» Goal of the exercise: In the entries below, which lines run from the one with "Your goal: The" through the one with "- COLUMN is"? Repeat exactly those, both included, and no pictures.

» Records from a data collection:
————
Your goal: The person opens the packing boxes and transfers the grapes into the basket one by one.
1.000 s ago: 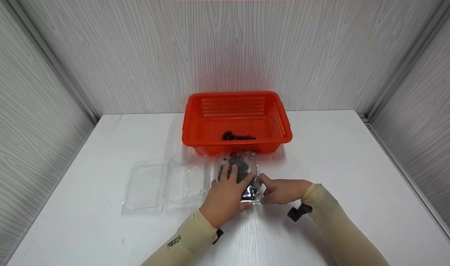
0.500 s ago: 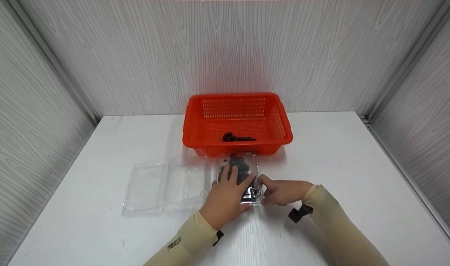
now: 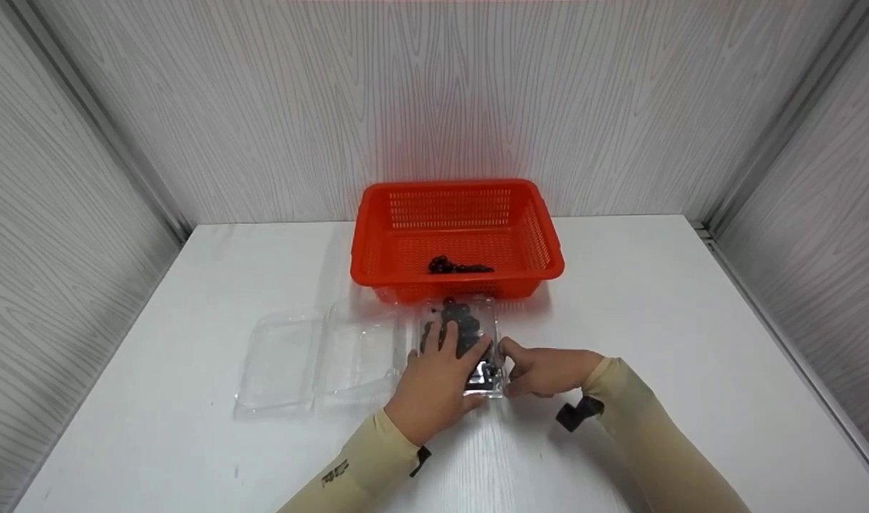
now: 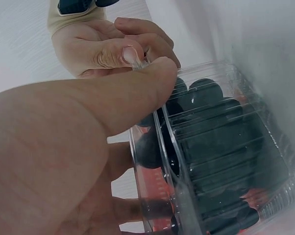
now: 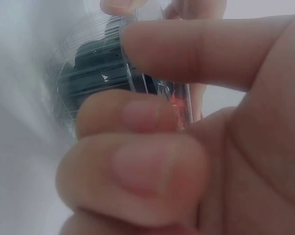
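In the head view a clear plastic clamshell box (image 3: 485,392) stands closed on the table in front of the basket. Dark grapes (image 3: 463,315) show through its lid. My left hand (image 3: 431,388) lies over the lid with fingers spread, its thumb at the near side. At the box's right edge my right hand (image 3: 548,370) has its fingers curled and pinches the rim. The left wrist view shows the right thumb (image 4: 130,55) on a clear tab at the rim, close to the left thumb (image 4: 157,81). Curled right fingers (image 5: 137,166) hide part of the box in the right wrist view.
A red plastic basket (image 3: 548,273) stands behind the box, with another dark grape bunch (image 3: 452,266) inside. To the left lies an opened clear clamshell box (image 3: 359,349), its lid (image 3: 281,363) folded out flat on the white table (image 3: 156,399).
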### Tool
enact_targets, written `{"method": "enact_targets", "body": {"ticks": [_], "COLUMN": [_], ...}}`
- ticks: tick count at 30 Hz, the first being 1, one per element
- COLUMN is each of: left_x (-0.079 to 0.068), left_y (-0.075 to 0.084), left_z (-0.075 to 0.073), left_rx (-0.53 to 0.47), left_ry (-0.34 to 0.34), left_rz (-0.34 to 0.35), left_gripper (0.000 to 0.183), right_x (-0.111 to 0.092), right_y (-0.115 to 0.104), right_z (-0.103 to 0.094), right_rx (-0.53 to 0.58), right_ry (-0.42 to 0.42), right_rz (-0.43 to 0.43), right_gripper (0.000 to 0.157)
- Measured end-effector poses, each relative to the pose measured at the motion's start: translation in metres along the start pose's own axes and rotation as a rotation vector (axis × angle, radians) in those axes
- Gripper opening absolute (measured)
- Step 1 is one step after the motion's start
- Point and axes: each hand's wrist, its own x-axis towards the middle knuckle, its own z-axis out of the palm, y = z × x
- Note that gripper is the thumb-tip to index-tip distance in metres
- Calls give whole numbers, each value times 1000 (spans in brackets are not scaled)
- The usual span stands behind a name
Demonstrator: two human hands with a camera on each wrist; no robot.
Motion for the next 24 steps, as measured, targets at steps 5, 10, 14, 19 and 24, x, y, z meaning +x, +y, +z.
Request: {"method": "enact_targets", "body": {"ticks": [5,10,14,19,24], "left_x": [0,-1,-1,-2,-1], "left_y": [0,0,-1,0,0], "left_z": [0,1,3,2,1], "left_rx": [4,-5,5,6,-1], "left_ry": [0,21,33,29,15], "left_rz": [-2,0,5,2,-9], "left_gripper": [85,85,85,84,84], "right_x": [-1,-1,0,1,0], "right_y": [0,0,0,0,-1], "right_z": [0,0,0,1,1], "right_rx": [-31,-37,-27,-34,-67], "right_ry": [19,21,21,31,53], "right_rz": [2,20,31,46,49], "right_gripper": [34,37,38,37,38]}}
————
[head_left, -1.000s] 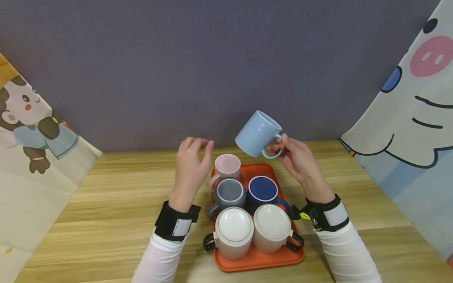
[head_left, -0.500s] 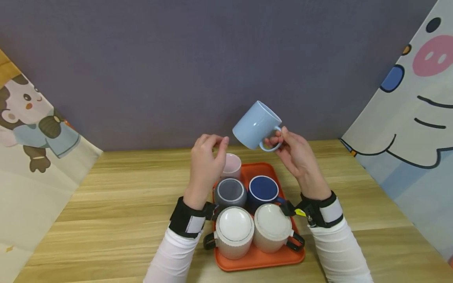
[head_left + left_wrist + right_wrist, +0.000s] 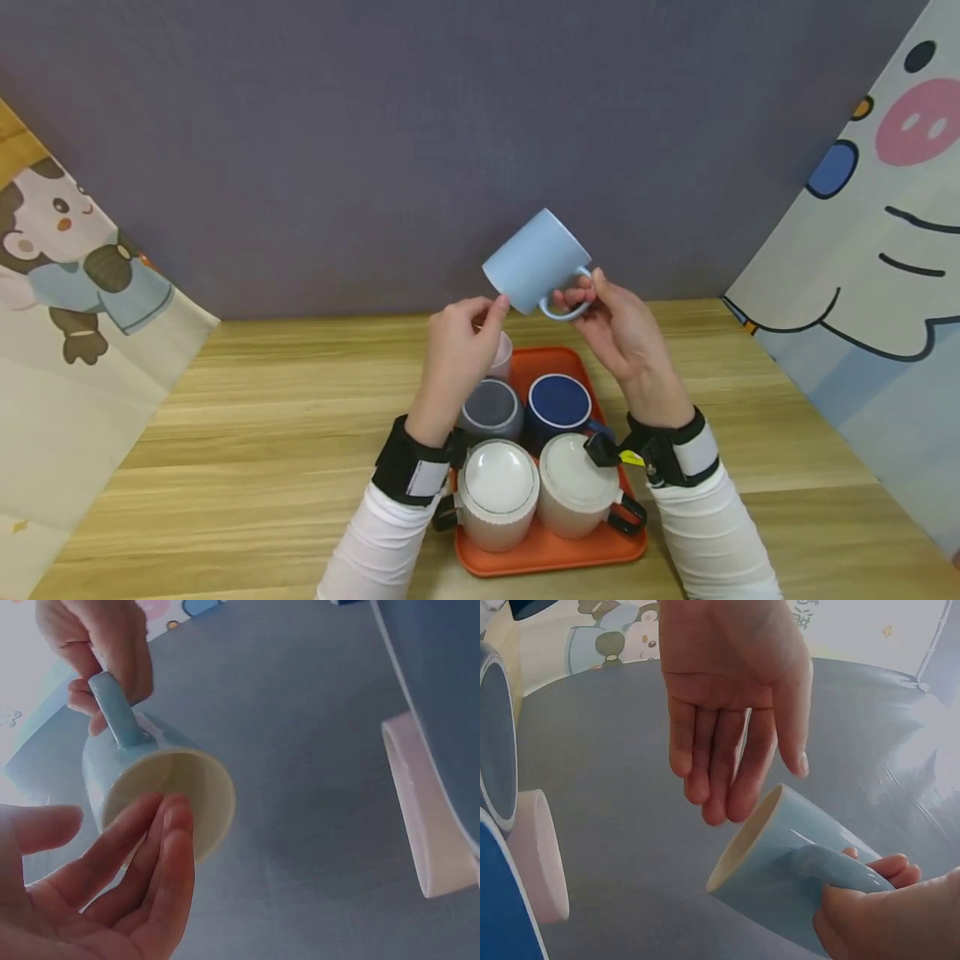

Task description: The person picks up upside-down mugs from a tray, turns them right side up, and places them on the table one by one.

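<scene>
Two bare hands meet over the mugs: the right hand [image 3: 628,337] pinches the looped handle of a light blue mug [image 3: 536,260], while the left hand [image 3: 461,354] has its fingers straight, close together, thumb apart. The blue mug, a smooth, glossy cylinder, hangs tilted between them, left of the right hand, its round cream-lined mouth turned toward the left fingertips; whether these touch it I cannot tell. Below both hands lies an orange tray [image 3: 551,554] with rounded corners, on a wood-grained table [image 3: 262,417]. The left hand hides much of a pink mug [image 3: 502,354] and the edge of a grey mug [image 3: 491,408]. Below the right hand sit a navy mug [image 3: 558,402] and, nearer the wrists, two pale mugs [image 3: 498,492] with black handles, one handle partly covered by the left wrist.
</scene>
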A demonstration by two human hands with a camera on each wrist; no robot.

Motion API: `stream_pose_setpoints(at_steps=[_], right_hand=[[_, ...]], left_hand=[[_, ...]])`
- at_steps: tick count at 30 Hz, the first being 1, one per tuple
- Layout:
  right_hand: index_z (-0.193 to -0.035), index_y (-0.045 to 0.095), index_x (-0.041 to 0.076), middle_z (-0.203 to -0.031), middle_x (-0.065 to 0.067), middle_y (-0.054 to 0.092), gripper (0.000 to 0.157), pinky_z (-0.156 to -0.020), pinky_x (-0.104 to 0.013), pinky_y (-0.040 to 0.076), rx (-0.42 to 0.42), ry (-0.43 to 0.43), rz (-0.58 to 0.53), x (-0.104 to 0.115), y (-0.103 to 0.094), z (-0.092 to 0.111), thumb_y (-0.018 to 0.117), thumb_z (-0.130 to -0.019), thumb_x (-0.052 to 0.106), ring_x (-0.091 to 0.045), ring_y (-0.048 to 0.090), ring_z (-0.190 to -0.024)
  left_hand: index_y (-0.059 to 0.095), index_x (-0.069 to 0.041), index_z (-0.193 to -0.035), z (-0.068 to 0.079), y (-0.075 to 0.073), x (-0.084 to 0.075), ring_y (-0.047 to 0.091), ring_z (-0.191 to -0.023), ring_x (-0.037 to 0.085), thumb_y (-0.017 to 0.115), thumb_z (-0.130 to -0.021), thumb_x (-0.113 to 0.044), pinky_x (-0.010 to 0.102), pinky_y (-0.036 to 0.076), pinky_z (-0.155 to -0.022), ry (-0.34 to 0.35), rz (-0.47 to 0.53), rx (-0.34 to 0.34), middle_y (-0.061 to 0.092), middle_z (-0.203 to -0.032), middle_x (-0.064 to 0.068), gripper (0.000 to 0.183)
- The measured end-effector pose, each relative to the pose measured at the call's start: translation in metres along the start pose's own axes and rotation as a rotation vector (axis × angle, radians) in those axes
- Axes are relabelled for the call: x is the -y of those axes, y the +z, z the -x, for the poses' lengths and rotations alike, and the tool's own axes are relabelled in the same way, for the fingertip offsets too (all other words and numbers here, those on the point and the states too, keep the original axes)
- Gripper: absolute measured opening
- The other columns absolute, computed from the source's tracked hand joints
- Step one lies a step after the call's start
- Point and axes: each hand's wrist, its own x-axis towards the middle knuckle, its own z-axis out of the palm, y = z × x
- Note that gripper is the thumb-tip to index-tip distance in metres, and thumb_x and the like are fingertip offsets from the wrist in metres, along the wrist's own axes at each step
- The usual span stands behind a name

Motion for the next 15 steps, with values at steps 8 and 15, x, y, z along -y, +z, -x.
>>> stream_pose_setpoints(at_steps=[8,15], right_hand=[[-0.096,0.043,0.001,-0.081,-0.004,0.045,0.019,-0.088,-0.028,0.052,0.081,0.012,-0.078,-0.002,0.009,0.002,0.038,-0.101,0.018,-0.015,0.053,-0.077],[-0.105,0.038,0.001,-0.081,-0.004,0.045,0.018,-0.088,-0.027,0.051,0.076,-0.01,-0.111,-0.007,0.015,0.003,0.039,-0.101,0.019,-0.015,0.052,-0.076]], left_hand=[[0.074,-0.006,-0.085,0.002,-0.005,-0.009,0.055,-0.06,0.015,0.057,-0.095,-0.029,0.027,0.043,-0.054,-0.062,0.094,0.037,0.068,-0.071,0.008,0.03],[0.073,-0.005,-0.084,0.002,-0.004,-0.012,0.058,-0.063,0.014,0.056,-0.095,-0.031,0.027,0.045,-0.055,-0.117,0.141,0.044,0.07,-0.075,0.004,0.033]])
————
» Written response:
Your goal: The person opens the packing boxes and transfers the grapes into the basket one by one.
1.000 s ago: 
0.500 s ago: 
now: 
now: 
now: 
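In the head view a clear plastic clamshell box (image 3: 485,392) stands closed on the table in front of the basket. Dark grapes (image 3: 463,315) show through its lid. My left hand (image 3: 431,388) lies over the lid with fingers spread, its thumb at the near side. At the box's right edge my right hand (image 3: 548,370) has its fingers curled and pinches the rim. The left wrist view shows the right thumb (image 4: 130,55) on a clear tab at the rim, close to the left thumb (image 4: 157,81). Curled right fingers (image 5: 137,166) hide part of the box in the right wrist view.
A red plastic basket (image 3: 548,273) stands behind the box, with another dark grape bunch (image 3: 452,266) inside. To the left lies an opened clear clamshell box (image 3: 359,349), its lid (image 3: 281,363) folded out flat on the white table (image 3: 156,399).
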### Tool
enact_targets, written `{"method": "enact_targets", "body": {"ticks": [_], "COLUMN": [_], ...}}`
- ticks: tick count at 30 Hz, the first being 1, one per element
- COLUMN is each of: left_x (-0.079 to 0.068), left_y (-0.075 to 0.084), left_z (-0.075 to 0.073), left_rx (-0.53 to 0.47), left_ry (-0.34 to 0.34), left_rz (-0.34 to 0.35), left_gripper (0.000 to 0.183), right_x (-0.111 to 0.092), right_y (-0.115 to 0.104), right_z (-0.103 to 0.094), right_rx (-0.53 to 0.58), right_ry (-0.42 to 0.42), right_rz (-0.43 to 0.43), right_gripper (0.000 to 0.157)

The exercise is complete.